The recently discovered horoscope of Duke Albrecht of Wallenstein is one of the most important of its kind. It surpasses other horoscopes from the period with its detailed explanations of the Duke's life, and its use of the then most contemporary astrological techniques. Created in 1627 by an unknown astrologer, it charts eleven years of the duke's life, and is a document which, if it had fallen into the wrong hands, could have provided what would be regarded as sensitive information to his enemies. The horoscope featuring in a major exhibition devoted to Wallenstein.

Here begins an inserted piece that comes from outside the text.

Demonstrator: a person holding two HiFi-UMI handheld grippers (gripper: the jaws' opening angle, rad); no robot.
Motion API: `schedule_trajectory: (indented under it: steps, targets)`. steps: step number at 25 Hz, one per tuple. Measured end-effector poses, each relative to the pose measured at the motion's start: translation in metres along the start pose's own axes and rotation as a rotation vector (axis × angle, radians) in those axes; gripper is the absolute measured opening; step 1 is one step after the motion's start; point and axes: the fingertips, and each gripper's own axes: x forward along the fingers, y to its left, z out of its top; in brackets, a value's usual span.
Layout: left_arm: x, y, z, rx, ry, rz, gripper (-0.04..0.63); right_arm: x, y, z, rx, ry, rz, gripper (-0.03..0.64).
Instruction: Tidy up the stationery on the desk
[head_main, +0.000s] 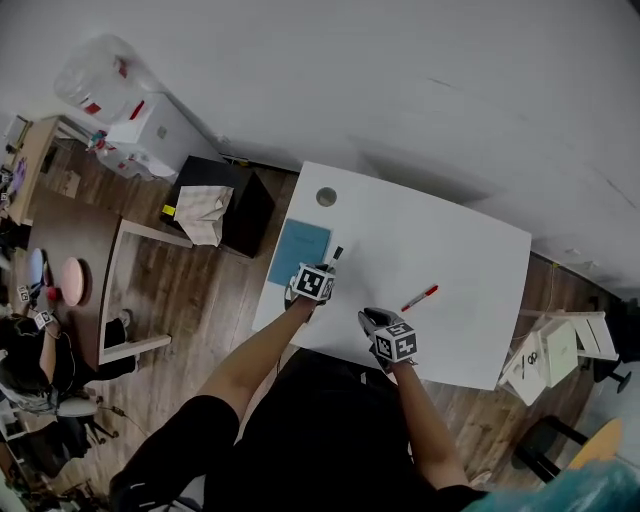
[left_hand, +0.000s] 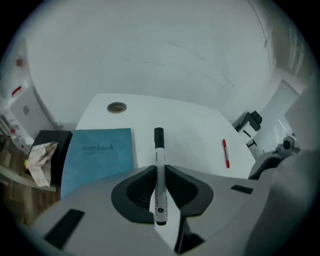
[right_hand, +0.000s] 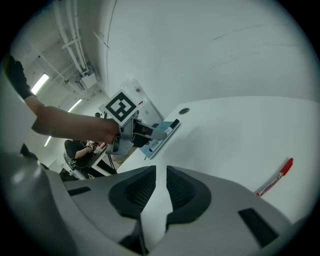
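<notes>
Notebook (head_main: 299, 251) lies at the left of the desk (head_main: 470, 240). Your left gripper (left_hand: 159, 187) clamps the marker (left_hand: 159, 165), cap pointing far. Your right gripper (right_hand: 161, 192) is slightly parted and empty. The red pen (head_main: 420, 298) lies to its right, long axis slanting far-right, nearer this hand.

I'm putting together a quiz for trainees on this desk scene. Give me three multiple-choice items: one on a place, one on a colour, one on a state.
1. Where on the desk does the blue notebook lie in the head view?
A. left edge
B. right edge
C. middle

2. What colour is the loose pen?
A. green
B. red
C. yellow

3. The left hand-held gripper is:
A. open and empty
B. shut on a marker
C. shut on an eraser

Answers:
1. A, it lies along the desk's left edge.
2. B, its barrel is red.
3. B, its jaws clamp the white, black-capped marker.
</notes>
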Motion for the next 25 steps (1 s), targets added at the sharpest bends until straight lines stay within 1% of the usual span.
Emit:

Czech duke and nobleman Albrecht of Wallenstein (known in Czech as Albrecht z Valdstejna) was the supreme commander of the armies of Hapsburg Emperor Ferdinand the Second and one of the most influential figures in Seventeenth Century Europe, particularly during the period of the Thirty Years War. Though the precise time and purpose of the horoscope's creation is uncertain, there is a strong possibility that its formulation was ordered in 1627, when the Duke assembled a large army in Nise in Silesia. Likewise, the identity of the horoscope's creator is also unknown, but it was clearly someone practised in the craft, as Dr Petr Masek from the National Museum explains:
'The horoscope was probably created at the end of the year 1627 to the beginning of the 1628 and in the greatest probability it was from Nise in Silesia. Whoever created it was actually a practicing astrologer, who used a whole spectrum of techniques. They range from the traditional, including even at those times almost forgotten techniques, to the most modern techniques. The latter included the so called 'Danish tables' of Tychon de Brahe, which were developed precisely in that year 1627. So the author had at his disposal the most modern range of tools.'
Uncertainty and mystery shrouds the question of who ordered the horoscope's creation. It was found in a castle in Kopidlno which at one point belonged from 1638 to Jindrich Schlik, one of the duke's generals, and there is a possibility that he ordered the horoscopes creation in order to ascertain the fate of his lord, on whom much of the fate of Europe depended. Petr Masek:
'It was regarded as serious information outlining one's fate, to such an extent that the horoscopes of those prominent figures like Wallenstein were by various secret means copied, or basically stolen, and offered to other people for a fee, because they were regarded as strategic material. It is understandable that for many, it was important to know how the lives of personalities who shaped the annals Central European history would turn out.'
However, anyone in possession of the horoscope thinking themselves to be
in on fate's secrets might have been disappointed, as Wallenstein died ten
years earlier than the horoscope predicted. Next year celebrates the 425th
anniversary of his birth and the horoscope forms part of an exhibition at
the Wallenstein riding school, which runs until February of next year.